Updated: Dec 27, 2019

As Pre-Season is upon us its time to reflect on what we can do better to reduce and prevent injuries occurring prior to competition.

We have already seen a lot of soft tissue injuries from returning to sport too quickly after having time off. This is due to not allowing the body to properly adjust to the current amount of LOAD.

If we can control the load variable with athletes or people returning to their chosen sport the chance of injuries is lowered therefore meaning over a period of time the capacity of the individual is higher meaning they can perform at a higher level for longer periods of time!

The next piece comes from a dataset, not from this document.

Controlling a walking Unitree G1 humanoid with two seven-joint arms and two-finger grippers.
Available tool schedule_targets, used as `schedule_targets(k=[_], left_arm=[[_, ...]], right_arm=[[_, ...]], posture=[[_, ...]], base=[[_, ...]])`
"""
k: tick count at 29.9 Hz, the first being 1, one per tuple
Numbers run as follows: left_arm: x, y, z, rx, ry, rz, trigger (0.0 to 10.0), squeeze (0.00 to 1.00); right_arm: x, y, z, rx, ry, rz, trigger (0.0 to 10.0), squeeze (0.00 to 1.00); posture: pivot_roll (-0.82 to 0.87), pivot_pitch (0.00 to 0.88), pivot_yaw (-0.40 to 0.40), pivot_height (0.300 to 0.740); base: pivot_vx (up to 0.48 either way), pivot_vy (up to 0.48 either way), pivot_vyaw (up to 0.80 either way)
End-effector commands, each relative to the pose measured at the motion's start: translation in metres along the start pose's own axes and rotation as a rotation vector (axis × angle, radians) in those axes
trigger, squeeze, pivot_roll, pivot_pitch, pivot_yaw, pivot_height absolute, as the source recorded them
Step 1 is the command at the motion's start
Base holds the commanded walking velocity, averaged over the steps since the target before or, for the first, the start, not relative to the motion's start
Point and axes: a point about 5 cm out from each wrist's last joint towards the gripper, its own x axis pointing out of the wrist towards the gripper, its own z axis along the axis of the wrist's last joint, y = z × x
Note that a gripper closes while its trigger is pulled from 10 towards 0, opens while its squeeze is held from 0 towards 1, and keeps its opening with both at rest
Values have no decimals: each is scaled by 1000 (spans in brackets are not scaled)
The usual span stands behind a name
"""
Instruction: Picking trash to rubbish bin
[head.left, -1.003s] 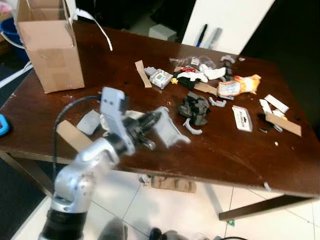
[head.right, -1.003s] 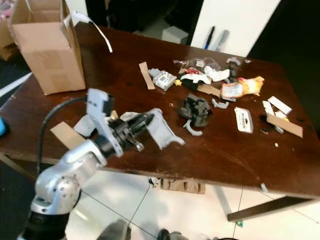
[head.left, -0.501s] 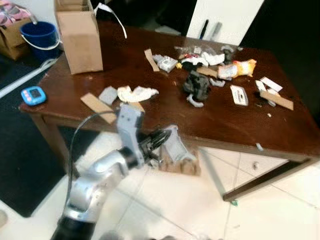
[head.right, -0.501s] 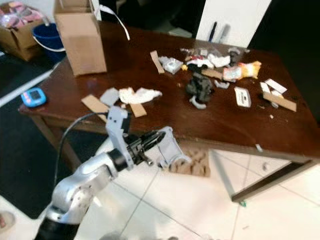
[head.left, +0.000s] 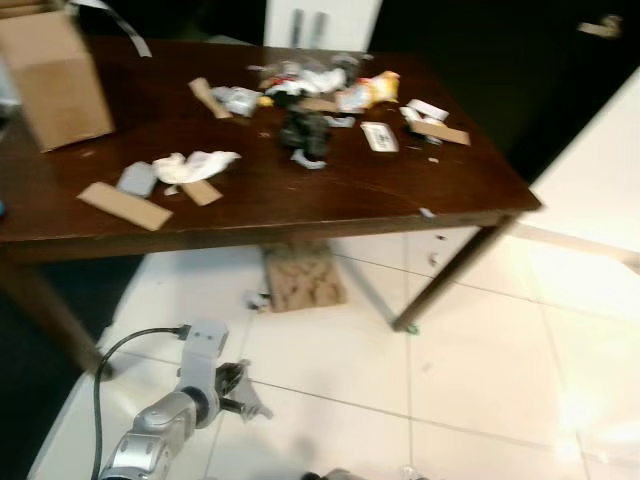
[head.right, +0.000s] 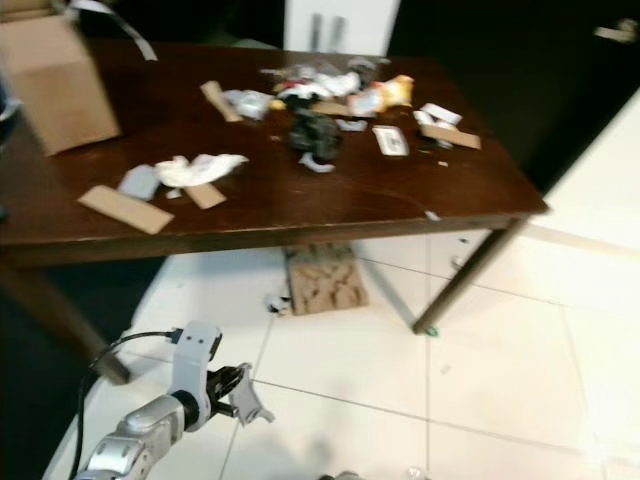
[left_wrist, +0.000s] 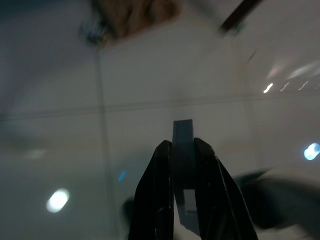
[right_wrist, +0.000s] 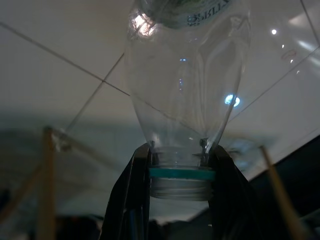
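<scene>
My left gripper (head.left: 238, 392) hangs low over the white tile floor, in front of the table's left end, shut on a grey plastic piece (left_wrist: 183, 150) that sticks out past the fingertips. The same grey plastic piece (head.right: 247, 398) juts from the black fingers in the eye views. My right gripper (right_wrist: 181, 165) is shut on the neck of a clear plastic bottle (right_wrist: 187, 75) with a teal ring, seen against floor tiles. On the brown table (head.left: 330, 205) lies scattered trash: crumpled white paper (head.left: 195, 163), cardboard strips (head.left: 125, 205), wrappers (head.left: 365, 92) and a black lump (head.left: 305, 130).
A cardboard box (head.left: 55, 75) stands at the table's left rear. A flat cardboard piece (head.left: 305, 280) lies on the floor under the table. Table legs (head.left: 440, 280) slant down at the right. Open tile floor spreads to the right; a dark floor area lies at the left.
The camera has pulled back and swung right, so the table sits farther off. My left arm has dropped from table height down near the floor, still holding the grey piece.
</scene>
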Motion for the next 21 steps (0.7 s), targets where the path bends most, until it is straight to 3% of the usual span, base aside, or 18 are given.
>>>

What to do if Shin Splints occur? 🤷‍♂️


Follow our 5 tips to get rid of shin splints!


5️⃣ SHIN SPLINTS TIPS FOR RUNNERS 💥👟 👣Shin splints (medial tibial stress syndrome) is the most common cause of lower leg pain in runners. It accounts for between 16 & 35% of all running related injuries (1) 😩

👉🏻shin splints is characterised by pain along the edge of the tibia (shin). Pain usually extends over at least a 5cm length of the lower one third of the tibia. It is believed that pain that occurs early in presentation is likely to be muscle tenderness + is a precursor to the actual development of bony shin pain (splints).

👉🏻Risk Factors 📛: People most at risk of developing MTSS are female gender with a past history of MTSS (ie. once you’ve had it once, you are at increased risk of developing it again). Those people with fewer years of running history, previous orthotic use, increased BMI, and an increased navicular drop all have a significantly increased risk of developing MTSS, as do males with increased external rotation of the hip (2).

📌TAKE HOME: Implement these 5 tips to help you rehabilitate your shin splints & make a successful return to your running 🏃‍♂️🏃‍♀️.

‼️If you know a runner this can help please tag them in ✋🏻. 💻References: . (1) Newman P, Adams R & Waddington G (2012). Two simple clinical tests for predicting onset of medial tibial stress syndrome: shin palpation test and shin oedema test.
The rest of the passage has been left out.